TASK DESCRIPTION
How many lines in the data below contain the word "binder"? State only the number.

━━━━━━━━━━━━━━━━━━━━

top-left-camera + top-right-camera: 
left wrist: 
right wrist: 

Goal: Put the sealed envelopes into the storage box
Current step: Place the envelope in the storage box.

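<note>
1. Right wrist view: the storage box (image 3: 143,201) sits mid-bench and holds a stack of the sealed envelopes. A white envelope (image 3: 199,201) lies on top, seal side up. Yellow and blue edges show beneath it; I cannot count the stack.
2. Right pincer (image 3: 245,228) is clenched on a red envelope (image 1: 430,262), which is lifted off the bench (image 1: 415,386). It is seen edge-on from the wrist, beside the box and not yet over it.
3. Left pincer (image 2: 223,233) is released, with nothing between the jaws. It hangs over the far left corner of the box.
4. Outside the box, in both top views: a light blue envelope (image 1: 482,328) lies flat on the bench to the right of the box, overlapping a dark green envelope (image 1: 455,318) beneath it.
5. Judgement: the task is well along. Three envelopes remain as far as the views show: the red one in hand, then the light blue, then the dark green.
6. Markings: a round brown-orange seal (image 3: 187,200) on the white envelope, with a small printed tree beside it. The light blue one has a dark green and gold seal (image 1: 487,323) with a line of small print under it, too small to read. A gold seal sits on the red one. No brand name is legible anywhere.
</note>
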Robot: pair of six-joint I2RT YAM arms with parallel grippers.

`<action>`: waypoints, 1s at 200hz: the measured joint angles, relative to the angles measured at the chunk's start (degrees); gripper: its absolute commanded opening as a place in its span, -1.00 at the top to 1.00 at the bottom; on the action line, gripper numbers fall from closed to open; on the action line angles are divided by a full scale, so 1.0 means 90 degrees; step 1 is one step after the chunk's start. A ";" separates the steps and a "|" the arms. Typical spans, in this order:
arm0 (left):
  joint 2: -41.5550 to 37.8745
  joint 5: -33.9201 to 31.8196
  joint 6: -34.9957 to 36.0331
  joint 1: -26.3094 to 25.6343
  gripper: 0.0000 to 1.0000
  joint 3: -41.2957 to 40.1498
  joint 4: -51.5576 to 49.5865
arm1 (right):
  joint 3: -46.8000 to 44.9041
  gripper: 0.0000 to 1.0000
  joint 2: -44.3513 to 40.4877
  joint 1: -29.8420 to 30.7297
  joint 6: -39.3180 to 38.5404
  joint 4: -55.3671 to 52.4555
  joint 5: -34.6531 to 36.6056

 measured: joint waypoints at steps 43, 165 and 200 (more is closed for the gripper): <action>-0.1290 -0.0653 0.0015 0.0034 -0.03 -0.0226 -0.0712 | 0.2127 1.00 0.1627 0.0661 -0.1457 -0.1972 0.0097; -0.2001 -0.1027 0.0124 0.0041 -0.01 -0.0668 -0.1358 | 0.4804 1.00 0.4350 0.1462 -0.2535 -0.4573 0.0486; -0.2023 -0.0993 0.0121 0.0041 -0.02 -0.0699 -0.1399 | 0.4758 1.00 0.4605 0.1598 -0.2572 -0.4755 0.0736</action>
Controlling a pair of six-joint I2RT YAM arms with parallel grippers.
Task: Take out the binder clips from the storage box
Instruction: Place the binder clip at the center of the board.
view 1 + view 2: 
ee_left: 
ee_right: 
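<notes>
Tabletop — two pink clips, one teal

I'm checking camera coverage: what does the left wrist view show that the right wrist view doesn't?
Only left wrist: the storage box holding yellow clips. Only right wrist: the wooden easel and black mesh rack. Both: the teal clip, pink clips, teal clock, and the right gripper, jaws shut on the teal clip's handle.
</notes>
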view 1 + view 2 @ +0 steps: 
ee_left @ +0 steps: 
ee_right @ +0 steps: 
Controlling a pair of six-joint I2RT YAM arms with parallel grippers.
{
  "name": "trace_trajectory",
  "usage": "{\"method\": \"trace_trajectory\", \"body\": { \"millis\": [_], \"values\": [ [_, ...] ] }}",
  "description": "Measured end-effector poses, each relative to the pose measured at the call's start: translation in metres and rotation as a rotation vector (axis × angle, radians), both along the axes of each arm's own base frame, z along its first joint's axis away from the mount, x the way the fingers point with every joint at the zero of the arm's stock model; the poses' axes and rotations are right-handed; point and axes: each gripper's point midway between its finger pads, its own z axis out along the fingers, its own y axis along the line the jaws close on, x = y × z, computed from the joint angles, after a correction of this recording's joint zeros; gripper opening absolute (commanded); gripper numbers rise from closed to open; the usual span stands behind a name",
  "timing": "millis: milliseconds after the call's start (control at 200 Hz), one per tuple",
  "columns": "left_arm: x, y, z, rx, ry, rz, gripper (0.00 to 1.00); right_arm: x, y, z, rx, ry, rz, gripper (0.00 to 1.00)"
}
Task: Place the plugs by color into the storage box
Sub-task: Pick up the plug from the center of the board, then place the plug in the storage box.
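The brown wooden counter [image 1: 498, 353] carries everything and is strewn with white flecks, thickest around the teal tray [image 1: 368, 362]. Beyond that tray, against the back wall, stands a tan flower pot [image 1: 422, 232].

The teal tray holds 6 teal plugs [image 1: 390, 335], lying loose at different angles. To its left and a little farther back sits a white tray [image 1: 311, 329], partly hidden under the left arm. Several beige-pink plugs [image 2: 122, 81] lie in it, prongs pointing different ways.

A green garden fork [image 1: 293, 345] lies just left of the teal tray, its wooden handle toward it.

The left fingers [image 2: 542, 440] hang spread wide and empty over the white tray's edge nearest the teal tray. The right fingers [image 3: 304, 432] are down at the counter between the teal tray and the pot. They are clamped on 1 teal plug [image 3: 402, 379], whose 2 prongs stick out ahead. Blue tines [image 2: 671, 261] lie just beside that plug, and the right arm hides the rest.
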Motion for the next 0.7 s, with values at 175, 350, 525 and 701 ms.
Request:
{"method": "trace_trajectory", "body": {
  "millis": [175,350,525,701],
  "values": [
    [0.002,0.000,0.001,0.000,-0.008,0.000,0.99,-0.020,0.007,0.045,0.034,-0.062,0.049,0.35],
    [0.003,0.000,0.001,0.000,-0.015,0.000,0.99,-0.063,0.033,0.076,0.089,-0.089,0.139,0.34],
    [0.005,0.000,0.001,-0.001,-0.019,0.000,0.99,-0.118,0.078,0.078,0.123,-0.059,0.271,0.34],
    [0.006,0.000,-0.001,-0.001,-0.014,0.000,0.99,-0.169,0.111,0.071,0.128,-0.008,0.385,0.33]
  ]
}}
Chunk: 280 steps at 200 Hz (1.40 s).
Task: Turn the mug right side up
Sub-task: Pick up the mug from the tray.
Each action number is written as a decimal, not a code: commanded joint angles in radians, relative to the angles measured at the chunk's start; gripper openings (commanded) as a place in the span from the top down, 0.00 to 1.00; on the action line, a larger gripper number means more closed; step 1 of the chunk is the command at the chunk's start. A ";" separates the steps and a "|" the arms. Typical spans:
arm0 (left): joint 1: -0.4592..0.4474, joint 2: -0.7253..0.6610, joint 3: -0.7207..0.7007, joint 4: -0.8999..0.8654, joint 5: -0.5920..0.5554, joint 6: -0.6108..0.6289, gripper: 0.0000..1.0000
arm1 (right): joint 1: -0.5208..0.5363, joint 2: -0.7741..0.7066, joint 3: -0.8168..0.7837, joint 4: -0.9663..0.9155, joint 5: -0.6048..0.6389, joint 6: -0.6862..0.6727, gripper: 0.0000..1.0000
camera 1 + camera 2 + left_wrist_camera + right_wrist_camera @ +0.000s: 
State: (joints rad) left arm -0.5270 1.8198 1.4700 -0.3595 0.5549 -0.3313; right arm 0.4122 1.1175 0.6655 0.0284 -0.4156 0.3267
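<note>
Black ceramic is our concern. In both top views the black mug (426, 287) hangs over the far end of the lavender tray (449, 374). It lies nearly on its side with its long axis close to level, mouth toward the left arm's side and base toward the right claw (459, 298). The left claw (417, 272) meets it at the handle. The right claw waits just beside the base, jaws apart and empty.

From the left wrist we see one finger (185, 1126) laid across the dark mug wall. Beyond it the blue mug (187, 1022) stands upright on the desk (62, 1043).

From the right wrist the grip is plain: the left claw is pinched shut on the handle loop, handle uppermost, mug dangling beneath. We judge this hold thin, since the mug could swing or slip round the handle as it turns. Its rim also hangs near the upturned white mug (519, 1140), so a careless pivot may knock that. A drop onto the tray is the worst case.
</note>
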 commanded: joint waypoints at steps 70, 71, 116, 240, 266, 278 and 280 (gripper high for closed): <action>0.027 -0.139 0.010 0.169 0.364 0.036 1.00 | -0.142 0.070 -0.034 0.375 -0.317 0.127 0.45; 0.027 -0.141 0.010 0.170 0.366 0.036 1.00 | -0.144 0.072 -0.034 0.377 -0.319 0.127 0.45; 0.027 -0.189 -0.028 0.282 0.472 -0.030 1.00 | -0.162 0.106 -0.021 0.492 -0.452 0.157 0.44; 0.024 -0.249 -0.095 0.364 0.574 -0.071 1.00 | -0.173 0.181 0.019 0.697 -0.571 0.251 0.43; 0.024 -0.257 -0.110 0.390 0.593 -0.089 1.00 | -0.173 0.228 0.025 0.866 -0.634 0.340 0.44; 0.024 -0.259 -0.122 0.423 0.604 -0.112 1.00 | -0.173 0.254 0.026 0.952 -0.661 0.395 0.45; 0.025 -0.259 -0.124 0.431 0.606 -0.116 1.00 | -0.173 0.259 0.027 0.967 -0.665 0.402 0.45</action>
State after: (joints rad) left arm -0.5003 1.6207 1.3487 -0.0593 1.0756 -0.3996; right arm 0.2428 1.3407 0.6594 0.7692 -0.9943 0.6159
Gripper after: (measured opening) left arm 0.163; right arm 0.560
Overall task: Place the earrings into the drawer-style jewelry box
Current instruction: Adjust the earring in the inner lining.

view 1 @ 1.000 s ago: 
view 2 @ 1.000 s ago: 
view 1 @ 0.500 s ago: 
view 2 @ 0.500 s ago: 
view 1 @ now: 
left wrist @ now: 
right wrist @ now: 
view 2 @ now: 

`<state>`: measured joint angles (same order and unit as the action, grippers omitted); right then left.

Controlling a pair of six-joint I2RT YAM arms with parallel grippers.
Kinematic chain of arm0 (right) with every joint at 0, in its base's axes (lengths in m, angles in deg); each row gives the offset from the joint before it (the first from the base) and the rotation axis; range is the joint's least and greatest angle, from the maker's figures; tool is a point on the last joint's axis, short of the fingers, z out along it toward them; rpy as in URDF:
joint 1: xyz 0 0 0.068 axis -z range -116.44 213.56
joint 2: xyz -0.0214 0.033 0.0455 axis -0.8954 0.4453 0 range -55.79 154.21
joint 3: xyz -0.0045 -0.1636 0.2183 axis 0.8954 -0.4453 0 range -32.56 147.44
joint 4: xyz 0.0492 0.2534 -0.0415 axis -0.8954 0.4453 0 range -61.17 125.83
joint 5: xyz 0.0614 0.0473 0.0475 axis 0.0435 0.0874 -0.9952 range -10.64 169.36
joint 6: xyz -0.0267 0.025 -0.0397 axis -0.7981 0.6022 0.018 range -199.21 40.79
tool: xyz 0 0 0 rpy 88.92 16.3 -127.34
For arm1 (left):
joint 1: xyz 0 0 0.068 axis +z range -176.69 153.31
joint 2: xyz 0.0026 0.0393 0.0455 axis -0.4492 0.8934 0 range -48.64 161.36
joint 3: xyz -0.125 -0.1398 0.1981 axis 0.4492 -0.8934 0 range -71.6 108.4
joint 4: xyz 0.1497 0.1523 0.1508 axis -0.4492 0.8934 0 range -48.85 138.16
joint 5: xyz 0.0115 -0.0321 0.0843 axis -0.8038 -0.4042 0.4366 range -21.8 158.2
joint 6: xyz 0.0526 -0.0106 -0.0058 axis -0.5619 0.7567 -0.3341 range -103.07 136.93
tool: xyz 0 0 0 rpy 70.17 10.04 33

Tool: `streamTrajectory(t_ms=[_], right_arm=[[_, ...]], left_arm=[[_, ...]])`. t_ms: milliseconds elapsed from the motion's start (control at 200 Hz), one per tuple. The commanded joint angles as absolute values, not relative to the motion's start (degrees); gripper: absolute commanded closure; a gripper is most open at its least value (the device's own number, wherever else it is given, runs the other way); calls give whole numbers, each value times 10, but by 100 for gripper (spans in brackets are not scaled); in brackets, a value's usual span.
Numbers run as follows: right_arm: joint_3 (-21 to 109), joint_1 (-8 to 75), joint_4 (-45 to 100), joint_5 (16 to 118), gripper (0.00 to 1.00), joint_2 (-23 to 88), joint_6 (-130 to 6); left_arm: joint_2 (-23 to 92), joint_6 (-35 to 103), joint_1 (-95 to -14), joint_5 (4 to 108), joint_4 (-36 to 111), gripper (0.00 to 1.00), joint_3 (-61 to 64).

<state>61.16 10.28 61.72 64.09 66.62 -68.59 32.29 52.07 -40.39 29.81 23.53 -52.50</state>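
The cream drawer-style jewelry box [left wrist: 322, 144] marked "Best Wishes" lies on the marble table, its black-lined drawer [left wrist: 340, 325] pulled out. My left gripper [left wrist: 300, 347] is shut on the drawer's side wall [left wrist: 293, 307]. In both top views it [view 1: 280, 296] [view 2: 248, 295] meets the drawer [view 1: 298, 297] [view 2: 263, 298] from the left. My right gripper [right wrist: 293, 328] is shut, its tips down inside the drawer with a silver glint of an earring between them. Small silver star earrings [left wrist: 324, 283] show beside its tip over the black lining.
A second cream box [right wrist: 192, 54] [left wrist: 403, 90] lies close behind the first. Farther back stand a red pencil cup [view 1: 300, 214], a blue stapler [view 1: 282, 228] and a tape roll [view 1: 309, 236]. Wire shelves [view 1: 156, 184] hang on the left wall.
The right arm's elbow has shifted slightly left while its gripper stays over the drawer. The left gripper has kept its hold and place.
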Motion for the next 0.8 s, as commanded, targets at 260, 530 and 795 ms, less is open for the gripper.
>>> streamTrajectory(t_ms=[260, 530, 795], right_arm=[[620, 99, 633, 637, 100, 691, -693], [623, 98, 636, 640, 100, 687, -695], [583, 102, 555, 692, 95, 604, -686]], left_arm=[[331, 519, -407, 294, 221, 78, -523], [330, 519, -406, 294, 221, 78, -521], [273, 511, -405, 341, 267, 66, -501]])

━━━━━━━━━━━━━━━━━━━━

RESULT FOR THIS EXERCISE
2